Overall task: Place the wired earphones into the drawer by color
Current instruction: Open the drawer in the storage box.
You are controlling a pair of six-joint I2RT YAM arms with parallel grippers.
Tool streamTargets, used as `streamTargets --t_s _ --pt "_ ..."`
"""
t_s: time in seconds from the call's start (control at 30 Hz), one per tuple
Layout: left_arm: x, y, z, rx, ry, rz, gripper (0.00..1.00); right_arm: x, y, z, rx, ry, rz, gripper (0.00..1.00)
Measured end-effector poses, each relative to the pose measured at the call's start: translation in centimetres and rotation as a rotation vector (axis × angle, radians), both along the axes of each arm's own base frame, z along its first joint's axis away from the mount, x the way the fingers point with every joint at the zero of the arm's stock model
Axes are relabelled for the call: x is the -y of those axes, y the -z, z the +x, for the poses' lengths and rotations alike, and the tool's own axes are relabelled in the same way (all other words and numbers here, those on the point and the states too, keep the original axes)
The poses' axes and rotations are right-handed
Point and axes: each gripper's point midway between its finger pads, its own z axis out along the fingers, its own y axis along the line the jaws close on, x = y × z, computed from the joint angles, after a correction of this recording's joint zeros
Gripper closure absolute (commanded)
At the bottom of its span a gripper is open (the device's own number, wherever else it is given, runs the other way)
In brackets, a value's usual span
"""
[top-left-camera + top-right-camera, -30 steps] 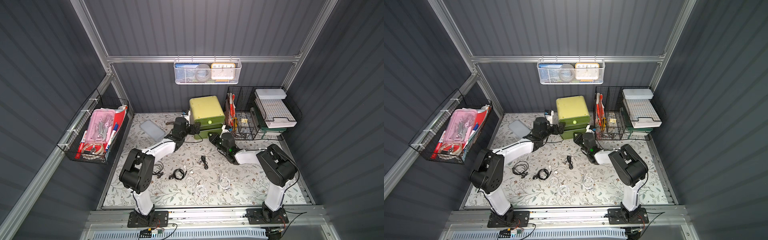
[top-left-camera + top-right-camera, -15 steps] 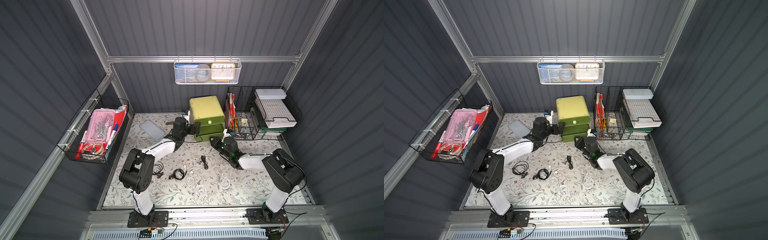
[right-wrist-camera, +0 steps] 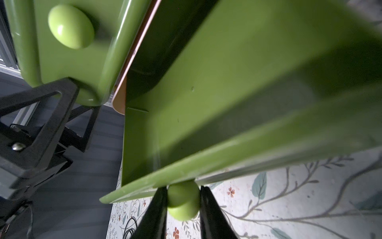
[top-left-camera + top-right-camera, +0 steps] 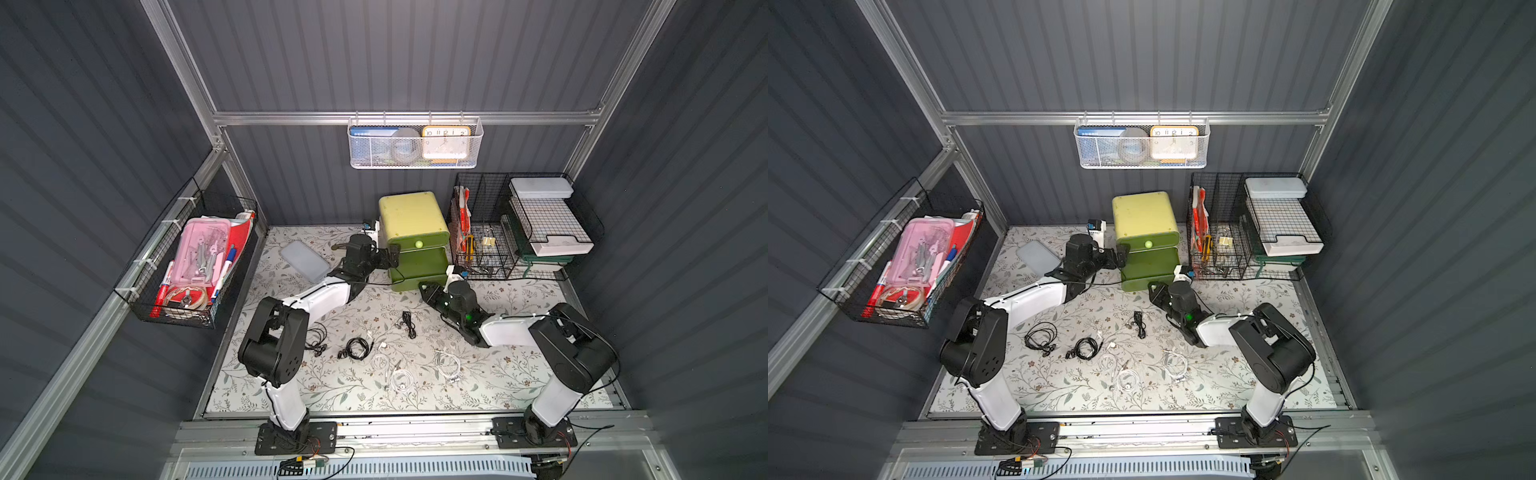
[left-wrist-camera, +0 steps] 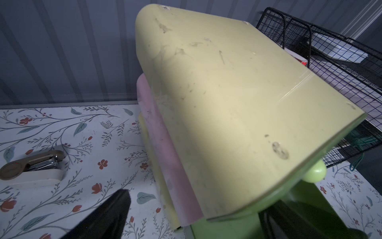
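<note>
Right gripper [image 3: 183, 189]: the jaws are closed most of the way and clamp the round green knob [image 3: 182, 204] of the bottom drawer [image 3: 227, 93]. One finger sits on each side of the knob. You can confirm the position in both top views, where the gripper [image 4: 424, 289] sits at the foot of the green cabinet [image 4: 411, 216]. The drawer stands partly out of the cabinet, and the part of its inside that shows is bare.

Left gripper [image 4: 392, 257]: the jaws are spread as wide as they go and hold nothing. It sits at the cabinet's front left edge, level with the upper drawers. In the right wrist view, one of its fingers [image 3: 51, 107] appears to rest against the lower corner of the drawer front above.

Earphones: all lie loose on the floral mat [image 4: 498, 374], in front of the cabinet and apart from both grippers
- Black coils: one [image 4: 409, 324] near the right gripper, one [image 4: 357, 348] mid-mat, one [image 4: 1040, 336] beside the left arm's elbow
- White coils: three [image 4: 401, 380] [image 4: 449, 365] [image 4: 380, 357] nearer the front rail

A stapler [image 5: 31, 167] lies on the mat to the left of the cabinet
</note>
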Motion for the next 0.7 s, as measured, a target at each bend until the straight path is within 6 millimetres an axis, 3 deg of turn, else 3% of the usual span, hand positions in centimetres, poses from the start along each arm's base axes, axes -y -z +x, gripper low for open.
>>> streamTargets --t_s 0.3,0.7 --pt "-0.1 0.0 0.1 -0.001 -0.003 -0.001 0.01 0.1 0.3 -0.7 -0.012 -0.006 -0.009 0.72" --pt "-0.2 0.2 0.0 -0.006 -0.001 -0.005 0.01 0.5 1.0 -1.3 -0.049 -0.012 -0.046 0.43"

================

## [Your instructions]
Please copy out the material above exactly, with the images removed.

## [Result of the task]
Overall task: Place the wired earphones into the drawer by color
Current instruction: Open the drawer in the storage box.
You are controlling a pair of six-joint I2RT YAM arms with parallel grippers.
Tool streamTargets, used as `streamTargets --t_s _ --pt "_ ..."`
"""
t_s: time in seconds from the call's start (control at 30 Hz), one per tuple
Layout: left_arm: x, y, z, rx, ry, rz, gripper (0.00..1.00); right_arm: x, y, z, rx, ry, rz, gripper (0.00..1.00)
Measured end-effector poses, each relative to the pose measured at the call's start: translation in centimetres and rotation as a rotation vector (axis × angle, radians), both along the axes of each arm's own base frame, z along its first joint's axis away from the mount, x the way the fingers point with every joint at the zero of the arm's stock model
Axes are relabelled for the call: x is the -y of those axes, y the -z, z the +x, for the poses' lengths and rotations alike, and the tool's own axes are relabelled in the same way (all other words and numbers here, those on the point and the states too, keep the original axes)
The poses' axes and rotations are right-handed
Point and axes: each gripper's point midway between its finger pads, its own z axis out along the fingers, its own y axis along the line the jaws close on, x = y × z, computed from the joint angles, after a correction of this recording's joint zeros
Gripper closure absolute (commanded)
At the bottom of its span a gripper is open (the device's own number, wherever else it is given, runs the other way)
In brackets, a value's usual span
"""
[top-left-camera + top-right-camera, -30 steps] 
[top-left-camera + top-right-camera, -15 steps] 
[right-wrist-camera, +0 steps] 
[top-left-camera + top-right-camera, +0 steps] 
[left-wrist-camera, +0 steps] 
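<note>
Right gripper [image 3: 183, 189]: the jaws are closed most of the way and clamp the round green knob [image 3: 182, 204] of the bottom drawer [image 3: 227, 93]. One finger sits on each side of the knob. You can confirm the position in both top views, where the gripper [image 4: 424, 289] sits at the foot of the green cabinet [image 4: 411, 216]. The drawer stands partly out of the cabinet, and the part of its inside that shows is bare.

Left gripper [image 4: 392, 257]: the jaws are spread as wide as they go and hold nothing. It sits at the cabinet's front left edge, level with the upper drawers. In the right wrist view, one of its fingers [image 3: 51, 107] appears to rest against the lower corner of the drawer front above.

Earphones: all lie loose on the floral mat [image 4: 498, 374], in front of the cabinet and apart from both grippers
- Black coils: one [image 4: 409, 324] near the right gripper, one [image 4: 357, 348] mid-mat, one [image 4: 1040, 336] beside the left arm's elbow
- White coils: three [image 4: 401, 380] [image 4: 449, 365] [image 4: 380, 357] nearer the front rail

A stapler [image 5: 31, 167] lies on the mat to the left of the cabinet
</note>
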Motion for the next 0.7 s, as measured, a target at each bend until the straight path is within 6 millimetres an axis, 3 deg of turn, else 3% of the usual span, hand positions in centimetres, poses from the start along each arm's base axes, axes -y -z +x, gripper low for open.
>>> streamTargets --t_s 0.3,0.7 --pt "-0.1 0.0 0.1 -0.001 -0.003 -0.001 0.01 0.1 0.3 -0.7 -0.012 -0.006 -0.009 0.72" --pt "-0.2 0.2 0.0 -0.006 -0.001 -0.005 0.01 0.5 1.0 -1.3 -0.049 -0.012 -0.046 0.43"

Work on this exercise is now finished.